Foundation for Art Resources was founded by the innovative gallerists Morgan Thomas, Connie Lewallen, and Claire Copley, for the production and presentation of contemporary art projects outside of the gallery structure. Their earliest projects were a film by John Baldessari, Six Colorful Inside Jobs, and a book and performance by James Lee Byers, Open America. In 1979 the founders moved on to other pursuits and direction of FAR was transferred to artist Dorit Cypis.

Between 1979–1982, Dorit Cypis, with Co-Director Christina Ritchie 1979–1980, developed collaborative partnerships amongst many private, public and educational institutions throughout Los Angeles to produce and present contemporary art as site-specific installations, publications, video, film, performance, dialogues, radio interviews, and the lecture series, Art Talk Art, addressing theoretical and critical issues of contemporary art and culture. Art events and dialogues were produced in public contexts including the International Design Center, the Downtown Los Angeles Public Library, an abandoned residential site, neighborhood movie theaters, a shopping center, etc. Participating artists included Mike Kelly, David Askevold, Louise Lawler, Candace Lewis, Matt Mullican, Glen Branca, Michael Smith, Barbara Bloom, the Kuchar brothers, Jenny Holzer et al, Edit DeAk. as well as writers and historians Howard Singerman, Christopher Knight, Ann Rorimer, Ingrid Sischy, and Benjamin Buchloh.
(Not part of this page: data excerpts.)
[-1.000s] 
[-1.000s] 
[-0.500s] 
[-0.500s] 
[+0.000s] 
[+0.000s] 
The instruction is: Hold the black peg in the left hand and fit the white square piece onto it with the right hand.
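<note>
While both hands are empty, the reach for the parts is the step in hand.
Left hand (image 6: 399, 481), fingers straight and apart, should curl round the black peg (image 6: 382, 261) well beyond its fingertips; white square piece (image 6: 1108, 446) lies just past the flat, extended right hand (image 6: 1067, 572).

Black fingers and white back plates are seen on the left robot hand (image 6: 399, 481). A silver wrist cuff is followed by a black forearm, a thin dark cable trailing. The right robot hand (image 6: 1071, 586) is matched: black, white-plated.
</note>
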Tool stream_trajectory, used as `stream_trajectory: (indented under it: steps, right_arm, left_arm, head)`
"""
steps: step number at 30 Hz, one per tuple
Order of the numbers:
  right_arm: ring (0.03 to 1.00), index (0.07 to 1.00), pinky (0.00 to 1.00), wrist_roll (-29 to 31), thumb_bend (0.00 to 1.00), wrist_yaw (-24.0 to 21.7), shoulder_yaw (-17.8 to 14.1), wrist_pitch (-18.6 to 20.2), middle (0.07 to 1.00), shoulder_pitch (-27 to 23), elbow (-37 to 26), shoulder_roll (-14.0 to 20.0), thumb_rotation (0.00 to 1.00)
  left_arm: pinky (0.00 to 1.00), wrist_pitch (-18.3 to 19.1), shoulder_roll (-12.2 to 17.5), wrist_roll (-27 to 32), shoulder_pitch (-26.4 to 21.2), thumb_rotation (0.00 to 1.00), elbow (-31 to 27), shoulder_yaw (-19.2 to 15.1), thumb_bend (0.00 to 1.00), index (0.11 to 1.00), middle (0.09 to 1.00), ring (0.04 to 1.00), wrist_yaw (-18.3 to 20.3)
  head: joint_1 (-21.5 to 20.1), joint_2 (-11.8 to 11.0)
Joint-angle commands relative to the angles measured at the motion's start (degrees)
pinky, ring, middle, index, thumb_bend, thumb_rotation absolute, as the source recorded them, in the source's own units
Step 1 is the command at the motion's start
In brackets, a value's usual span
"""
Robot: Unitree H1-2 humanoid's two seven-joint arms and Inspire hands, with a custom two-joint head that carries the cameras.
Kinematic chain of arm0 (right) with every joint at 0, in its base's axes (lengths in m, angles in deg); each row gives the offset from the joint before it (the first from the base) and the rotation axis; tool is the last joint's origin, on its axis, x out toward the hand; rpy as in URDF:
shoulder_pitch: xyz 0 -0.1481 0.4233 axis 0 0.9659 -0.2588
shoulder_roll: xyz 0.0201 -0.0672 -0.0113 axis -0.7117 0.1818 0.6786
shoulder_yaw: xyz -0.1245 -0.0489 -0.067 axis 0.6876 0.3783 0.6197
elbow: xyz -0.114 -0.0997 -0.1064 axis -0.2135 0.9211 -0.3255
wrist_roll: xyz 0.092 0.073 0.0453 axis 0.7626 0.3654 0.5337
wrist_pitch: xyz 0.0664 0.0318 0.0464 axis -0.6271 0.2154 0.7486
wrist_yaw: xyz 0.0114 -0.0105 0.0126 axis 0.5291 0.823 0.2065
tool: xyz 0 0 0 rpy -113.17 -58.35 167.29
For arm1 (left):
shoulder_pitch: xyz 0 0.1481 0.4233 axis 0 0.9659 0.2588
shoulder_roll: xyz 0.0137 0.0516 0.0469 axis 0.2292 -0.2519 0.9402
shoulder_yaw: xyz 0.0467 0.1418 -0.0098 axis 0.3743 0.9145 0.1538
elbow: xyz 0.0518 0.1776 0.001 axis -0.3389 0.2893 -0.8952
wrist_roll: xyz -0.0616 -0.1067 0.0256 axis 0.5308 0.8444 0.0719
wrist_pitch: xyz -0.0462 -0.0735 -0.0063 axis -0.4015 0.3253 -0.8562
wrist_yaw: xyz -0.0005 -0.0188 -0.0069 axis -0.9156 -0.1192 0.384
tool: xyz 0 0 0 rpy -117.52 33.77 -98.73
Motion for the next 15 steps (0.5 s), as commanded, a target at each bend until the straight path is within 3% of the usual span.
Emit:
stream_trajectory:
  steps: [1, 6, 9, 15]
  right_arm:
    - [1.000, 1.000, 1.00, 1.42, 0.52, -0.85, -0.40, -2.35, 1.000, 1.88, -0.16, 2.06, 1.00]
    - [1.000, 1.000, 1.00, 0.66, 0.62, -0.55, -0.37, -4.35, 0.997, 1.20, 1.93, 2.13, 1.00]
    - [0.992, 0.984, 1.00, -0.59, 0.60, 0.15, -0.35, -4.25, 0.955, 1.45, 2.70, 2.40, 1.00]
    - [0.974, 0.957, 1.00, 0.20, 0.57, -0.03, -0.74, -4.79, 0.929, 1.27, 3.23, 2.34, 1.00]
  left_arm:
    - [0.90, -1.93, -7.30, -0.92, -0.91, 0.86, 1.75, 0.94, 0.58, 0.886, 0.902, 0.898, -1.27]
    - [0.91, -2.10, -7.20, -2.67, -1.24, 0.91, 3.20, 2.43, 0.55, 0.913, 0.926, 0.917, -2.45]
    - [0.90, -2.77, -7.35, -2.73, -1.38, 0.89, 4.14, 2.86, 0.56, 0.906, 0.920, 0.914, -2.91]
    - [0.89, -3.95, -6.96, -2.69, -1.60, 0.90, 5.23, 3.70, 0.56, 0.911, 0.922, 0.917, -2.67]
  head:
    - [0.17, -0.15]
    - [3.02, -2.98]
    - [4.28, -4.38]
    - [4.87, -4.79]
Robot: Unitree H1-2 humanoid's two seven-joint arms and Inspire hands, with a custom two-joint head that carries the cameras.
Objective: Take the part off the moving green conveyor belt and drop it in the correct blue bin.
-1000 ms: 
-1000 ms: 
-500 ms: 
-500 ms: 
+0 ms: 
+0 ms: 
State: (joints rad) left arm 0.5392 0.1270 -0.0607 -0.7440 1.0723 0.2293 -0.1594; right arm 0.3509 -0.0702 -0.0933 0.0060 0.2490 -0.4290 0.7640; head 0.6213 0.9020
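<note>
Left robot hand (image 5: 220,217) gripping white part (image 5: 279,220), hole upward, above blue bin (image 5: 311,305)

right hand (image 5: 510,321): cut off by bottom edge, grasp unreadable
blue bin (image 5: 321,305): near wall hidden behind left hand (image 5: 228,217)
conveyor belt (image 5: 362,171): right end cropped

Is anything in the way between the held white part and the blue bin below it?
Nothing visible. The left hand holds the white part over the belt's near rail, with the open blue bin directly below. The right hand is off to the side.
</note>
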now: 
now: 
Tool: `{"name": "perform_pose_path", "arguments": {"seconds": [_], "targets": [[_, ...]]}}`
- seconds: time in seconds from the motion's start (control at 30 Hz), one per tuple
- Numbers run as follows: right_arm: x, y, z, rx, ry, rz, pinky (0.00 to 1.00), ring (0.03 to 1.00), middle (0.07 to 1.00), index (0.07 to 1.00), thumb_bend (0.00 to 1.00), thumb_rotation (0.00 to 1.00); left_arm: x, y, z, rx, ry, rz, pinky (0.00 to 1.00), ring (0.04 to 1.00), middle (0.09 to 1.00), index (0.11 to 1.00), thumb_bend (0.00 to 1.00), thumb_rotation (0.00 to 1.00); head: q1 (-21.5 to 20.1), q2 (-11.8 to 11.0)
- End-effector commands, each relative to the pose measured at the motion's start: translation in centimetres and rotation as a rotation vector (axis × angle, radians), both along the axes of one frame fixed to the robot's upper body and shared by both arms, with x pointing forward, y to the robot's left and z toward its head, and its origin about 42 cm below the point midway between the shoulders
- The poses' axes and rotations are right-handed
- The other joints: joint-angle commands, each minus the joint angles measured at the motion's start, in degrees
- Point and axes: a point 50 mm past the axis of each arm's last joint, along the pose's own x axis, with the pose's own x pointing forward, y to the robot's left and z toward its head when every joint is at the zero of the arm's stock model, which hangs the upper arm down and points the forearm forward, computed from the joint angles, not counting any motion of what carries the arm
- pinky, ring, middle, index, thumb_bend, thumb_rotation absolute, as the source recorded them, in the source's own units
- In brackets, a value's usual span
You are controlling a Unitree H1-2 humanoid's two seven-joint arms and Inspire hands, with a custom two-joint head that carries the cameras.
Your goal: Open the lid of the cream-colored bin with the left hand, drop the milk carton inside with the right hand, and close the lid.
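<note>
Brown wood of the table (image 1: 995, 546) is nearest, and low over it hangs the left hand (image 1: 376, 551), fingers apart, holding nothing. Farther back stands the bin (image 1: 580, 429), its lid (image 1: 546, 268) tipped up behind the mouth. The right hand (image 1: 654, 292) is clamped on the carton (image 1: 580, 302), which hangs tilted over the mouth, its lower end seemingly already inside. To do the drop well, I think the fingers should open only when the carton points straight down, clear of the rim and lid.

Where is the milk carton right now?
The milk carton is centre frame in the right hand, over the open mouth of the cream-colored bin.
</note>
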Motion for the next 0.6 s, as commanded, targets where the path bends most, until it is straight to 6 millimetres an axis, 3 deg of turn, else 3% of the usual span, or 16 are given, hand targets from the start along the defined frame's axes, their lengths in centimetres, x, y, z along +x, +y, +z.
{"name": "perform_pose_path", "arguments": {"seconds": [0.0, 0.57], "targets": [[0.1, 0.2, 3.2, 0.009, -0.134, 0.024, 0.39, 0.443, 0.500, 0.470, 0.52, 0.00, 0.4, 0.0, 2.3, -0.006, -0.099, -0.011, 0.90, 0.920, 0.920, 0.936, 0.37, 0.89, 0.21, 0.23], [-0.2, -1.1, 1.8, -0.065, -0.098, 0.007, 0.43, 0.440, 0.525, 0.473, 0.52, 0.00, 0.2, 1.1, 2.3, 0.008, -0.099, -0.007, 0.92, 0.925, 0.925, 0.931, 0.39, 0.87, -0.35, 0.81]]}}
This was but a beginning for what was to be generated over the next three decades, initiated every few years by new artist members.

Cypis and Ritchie initiated a change in FAR internal governance to stipulate that the Board of Directors would also be the working members and that the Board would be handed over to a new group of young artists every 2-3 years. The goal was to structure FAR as a nomadic organism with change built into its identity and to challenge artists to work collectively. From 1977–2008 FAR has been in the hands of more than 20 different Board groups with the participation of more than 100 artists as Directors, producing and presenting over 100 public art events.

FAR is the longest extant arts collective without an exhibition space in Los Angeles. Currently there is a growing cultural interest in collective relational structures for art production. Artists globally are increasingly working collectively and are more socially involved in public contexts where there is no spectator rather a relationship established with audience members as participants. FAR has been exploring this vision for thirty+ years.